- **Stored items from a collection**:
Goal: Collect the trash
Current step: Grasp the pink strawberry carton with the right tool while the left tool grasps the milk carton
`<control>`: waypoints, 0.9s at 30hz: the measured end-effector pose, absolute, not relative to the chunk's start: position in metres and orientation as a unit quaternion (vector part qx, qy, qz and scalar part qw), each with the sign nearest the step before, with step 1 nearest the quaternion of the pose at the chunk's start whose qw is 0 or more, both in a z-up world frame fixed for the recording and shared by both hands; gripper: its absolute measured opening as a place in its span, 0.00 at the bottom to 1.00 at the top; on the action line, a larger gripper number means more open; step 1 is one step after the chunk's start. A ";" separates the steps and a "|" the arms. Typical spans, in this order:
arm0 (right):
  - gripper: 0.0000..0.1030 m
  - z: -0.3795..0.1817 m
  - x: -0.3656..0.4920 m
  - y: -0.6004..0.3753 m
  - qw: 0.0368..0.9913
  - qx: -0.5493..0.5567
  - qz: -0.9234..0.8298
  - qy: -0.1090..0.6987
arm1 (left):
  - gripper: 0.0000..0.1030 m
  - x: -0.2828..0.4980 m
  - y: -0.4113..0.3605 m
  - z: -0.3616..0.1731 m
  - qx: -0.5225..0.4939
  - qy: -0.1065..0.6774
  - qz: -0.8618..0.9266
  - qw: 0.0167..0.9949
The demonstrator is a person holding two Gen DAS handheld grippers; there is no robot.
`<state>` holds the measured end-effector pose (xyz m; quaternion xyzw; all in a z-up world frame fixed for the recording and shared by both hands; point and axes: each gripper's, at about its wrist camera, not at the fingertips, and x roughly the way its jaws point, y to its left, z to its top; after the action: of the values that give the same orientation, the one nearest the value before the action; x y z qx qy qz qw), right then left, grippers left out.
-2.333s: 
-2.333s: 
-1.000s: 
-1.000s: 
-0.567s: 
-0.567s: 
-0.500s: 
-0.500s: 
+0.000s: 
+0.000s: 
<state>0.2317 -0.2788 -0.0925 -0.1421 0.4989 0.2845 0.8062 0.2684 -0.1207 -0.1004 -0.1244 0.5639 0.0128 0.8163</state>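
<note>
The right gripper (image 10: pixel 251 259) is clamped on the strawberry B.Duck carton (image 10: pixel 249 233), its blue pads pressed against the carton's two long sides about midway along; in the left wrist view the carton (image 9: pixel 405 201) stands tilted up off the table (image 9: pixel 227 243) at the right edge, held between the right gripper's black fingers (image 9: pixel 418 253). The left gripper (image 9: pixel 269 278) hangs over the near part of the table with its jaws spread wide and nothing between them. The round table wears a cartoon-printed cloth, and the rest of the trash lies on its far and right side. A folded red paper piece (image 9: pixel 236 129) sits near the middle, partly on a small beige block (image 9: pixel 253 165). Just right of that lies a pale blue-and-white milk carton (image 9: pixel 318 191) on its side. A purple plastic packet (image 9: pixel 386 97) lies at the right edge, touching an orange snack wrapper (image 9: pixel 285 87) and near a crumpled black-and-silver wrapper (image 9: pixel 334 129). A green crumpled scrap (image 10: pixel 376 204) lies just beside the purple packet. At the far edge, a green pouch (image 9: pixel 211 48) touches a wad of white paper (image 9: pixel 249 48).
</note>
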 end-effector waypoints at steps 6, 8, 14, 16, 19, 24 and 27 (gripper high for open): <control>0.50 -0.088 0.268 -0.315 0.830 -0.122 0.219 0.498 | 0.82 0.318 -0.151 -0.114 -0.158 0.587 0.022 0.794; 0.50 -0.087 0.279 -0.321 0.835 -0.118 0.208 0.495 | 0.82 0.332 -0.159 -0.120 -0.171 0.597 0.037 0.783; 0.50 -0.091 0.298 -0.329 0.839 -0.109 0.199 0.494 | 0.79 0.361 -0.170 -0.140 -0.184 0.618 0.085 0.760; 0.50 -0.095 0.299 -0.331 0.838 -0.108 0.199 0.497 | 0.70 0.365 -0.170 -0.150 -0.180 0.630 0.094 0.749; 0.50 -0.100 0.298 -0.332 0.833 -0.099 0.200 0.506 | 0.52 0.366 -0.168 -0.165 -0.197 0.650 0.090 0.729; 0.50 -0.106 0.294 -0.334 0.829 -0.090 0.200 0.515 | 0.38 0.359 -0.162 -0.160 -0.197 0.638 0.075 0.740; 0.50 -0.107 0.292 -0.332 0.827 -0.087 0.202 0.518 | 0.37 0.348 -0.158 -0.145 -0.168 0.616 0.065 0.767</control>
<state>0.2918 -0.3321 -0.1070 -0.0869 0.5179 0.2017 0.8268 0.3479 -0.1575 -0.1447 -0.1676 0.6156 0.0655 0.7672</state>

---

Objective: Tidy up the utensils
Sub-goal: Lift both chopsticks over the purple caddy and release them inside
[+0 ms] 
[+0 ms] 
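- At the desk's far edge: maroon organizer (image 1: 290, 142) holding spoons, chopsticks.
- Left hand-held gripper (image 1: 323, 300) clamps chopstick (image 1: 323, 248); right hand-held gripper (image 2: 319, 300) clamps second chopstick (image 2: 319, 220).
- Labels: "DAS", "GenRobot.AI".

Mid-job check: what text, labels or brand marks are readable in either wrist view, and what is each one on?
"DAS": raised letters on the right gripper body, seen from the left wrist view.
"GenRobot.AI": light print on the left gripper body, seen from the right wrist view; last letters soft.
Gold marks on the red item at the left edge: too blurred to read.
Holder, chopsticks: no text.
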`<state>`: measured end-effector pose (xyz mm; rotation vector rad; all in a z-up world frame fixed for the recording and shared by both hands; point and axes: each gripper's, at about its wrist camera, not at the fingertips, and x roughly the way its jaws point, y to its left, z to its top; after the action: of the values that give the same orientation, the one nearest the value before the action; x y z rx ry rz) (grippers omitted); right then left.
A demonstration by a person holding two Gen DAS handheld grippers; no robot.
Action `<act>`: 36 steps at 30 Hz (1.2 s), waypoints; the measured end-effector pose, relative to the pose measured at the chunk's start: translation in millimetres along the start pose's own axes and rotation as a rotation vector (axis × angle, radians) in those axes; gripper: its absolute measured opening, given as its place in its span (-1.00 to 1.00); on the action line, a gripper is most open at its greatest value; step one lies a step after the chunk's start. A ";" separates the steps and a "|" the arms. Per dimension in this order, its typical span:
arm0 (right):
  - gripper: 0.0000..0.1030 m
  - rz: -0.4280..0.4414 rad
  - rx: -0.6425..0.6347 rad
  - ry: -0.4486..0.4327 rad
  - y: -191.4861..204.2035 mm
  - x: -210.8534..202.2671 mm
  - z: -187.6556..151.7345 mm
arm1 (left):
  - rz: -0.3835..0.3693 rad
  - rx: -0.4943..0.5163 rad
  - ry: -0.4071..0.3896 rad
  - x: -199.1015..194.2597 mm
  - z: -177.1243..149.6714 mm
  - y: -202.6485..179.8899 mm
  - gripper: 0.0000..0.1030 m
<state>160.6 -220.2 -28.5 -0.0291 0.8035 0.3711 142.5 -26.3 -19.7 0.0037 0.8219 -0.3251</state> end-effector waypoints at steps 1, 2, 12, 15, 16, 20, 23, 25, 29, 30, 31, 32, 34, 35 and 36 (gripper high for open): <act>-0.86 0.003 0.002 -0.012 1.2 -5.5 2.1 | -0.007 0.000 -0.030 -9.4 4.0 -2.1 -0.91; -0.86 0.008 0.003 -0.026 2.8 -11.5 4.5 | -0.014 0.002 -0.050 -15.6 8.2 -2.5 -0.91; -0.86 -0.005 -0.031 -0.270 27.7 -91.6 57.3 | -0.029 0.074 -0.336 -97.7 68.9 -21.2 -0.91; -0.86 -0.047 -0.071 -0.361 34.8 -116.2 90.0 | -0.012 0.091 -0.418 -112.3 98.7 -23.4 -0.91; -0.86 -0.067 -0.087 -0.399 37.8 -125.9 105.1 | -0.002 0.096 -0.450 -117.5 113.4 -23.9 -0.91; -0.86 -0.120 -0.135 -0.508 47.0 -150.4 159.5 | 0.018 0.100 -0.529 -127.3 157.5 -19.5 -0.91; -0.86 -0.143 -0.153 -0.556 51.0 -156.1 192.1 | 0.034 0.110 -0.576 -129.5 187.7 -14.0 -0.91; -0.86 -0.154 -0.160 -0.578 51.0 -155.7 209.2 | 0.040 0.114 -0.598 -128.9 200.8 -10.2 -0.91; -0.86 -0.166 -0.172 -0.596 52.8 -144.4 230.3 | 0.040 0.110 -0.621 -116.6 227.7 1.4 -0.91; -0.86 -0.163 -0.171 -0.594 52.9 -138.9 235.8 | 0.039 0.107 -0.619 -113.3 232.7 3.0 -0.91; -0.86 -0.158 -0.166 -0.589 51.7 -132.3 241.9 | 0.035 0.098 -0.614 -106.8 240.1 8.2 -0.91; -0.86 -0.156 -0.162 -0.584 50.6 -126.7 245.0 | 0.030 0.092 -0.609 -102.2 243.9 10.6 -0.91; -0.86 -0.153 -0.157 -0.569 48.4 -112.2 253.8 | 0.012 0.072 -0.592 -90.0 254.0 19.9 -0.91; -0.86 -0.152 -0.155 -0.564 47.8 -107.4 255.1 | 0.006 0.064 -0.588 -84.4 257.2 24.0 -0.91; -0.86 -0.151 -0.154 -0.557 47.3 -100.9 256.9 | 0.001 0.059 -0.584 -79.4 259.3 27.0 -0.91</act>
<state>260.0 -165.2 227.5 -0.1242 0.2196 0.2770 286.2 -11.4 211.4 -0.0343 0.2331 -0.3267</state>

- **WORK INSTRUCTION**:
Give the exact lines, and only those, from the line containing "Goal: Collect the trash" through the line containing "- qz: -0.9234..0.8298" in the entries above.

- **RESULT OF THE EXERCISE**:
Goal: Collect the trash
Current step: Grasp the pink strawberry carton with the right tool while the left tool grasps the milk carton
`<control>`: waypoints, 0.9s at 30hz: the measured end-effector pose, absolute, not relative to the chunk's start: position in metres and orientation as a unit quaternion (vector part qx, qy, qz and scalar part qw), each with the sign nearest the step before, with step 1 nearest the quaternion of the pose at the chunk's start whose qw is 0 or more, both in a z-up world frame fixed for the recording and shared by both hands; gripper: its absolute measured opening as a place in its span, 0.00 at the bottom to 1.00 at the top; on the action line, a larger gripper number means more open; step 1 is one step after the chunk's start. A ";" separates the steps and a "|" the arms. Typical spans, in this order:
arm0 (right):
  - gripper: 0.0000..0.1030 m
  - z: -0.3795..0.1817 m
  - x: -0.3656..0.4920 m
  - y: -0.6004..0.3753 m
  - qw: 0.0368..0.9913
  - qx: -0.5493..0.5567
  - qz: -0.9234..0.8298

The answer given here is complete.